>>>>>

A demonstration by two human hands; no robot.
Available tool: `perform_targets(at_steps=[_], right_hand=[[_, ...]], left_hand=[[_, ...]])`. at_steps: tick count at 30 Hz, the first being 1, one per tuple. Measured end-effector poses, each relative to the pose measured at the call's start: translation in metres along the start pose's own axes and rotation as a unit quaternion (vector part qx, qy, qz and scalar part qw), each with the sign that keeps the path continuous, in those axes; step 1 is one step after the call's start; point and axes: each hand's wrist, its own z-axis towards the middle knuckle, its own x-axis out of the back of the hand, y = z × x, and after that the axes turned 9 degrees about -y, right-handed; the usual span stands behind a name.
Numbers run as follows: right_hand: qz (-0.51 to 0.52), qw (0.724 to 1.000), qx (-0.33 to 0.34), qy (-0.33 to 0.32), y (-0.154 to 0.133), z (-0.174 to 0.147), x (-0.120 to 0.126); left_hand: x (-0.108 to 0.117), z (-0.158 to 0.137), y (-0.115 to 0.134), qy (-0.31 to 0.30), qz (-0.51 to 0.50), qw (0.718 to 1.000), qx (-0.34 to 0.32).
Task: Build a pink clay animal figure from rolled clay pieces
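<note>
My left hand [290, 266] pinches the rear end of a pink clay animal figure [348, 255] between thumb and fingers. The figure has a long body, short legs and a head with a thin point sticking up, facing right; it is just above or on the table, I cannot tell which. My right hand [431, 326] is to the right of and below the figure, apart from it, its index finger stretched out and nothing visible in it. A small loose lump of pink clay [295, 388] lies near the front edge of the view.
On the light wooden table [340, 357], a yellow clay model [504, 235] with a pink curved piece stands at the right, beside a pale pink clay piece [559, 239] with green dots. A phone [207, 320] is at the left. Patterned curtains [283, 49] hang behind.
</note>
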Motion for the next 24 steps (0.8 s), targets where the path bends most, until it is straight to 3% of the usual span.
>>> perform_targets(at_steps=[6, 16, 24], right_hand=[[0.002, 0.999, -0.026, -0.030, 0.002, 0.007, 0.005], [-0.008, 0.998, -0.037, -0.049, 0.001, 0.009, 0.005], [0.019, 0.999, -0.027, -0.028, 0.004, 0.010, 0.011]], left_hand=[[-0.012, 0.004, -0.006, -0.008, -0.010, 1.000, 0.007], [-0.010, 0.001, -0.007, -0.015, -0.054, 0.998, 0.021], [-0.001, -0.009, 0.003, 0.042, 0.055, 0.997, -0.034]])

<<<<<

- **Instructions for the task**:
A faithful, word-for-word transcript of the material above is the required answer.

- **Finished task**:
A demonstration by two human hands; no robot.
Available tool: `perform_targets(at_steps=[_], right_hand=[[_, ...]], left_hand=[[_, ...]])`. at_steps: tick count at 30 Hz, the first being 1, one per tuple. Measured end-effector poses, each relative to the pose measured at the call's start: translation in metres along the start pose's own axes and rotation as a unit quaternion (vector part qx, qy, qz and scalar part qw), each with the sign that keeps the path continuous, in those axes; step 1 is one step after the call's start; point and axes: each hand's wrist, its own z-axis towards the middle knuckle, its own x-axis out of the back of the hand, y = z × x, and after that the axes turned 9 degrees about -y, right-handed; the usual span stands behind a name.
Numbers run as follows: right_hand: qz (-0.51 to 0.52), qw (0.724 to 1.000), qx (-0.33 to 0.34), qy (-0.33 to 0.32), y (-0.154 to 0.133), z (-0.174 to 0.147), x (-0.120 to 0.126); left_hand: x (-0.108 to 0.117), z (-0.158 to 0.137), y (-0.115 to 0.134), qy (-0.31 to 0.30), qz (-0.51 to 0.50), qw (0.718 to 1.000), qx (-0.34 to 0.32).
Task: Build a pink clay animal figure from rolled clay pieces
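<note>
My left hand [290, 266] pinches the rear end of a pink clay animal figure [348, 255] between thumb and fingers. The figure has a long body, short legs and a head with a thin point sticking up, facing right; it is just above or on the table, I cannot tell which. My right hand [431, 326] is to the right of and below the figure, apart from it, its index finger stretched out and nothing visible in it. A small loose lump of pink clay [295, 388] lies near the front edge of the view.
On the light wooden table [340, 357], a yellow clay model [504, 235] with a pink curved piece stands at the right, beside a pale pink clay piece [559, 239] with green dots. A phone [207, 320] is at the left. Patterned curtains [283, 49] hang behind.
</note>
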Motion for the next 24 steps (0.8 s), targets where the path bends most, until it is straight to 3% of the usual span.
>>> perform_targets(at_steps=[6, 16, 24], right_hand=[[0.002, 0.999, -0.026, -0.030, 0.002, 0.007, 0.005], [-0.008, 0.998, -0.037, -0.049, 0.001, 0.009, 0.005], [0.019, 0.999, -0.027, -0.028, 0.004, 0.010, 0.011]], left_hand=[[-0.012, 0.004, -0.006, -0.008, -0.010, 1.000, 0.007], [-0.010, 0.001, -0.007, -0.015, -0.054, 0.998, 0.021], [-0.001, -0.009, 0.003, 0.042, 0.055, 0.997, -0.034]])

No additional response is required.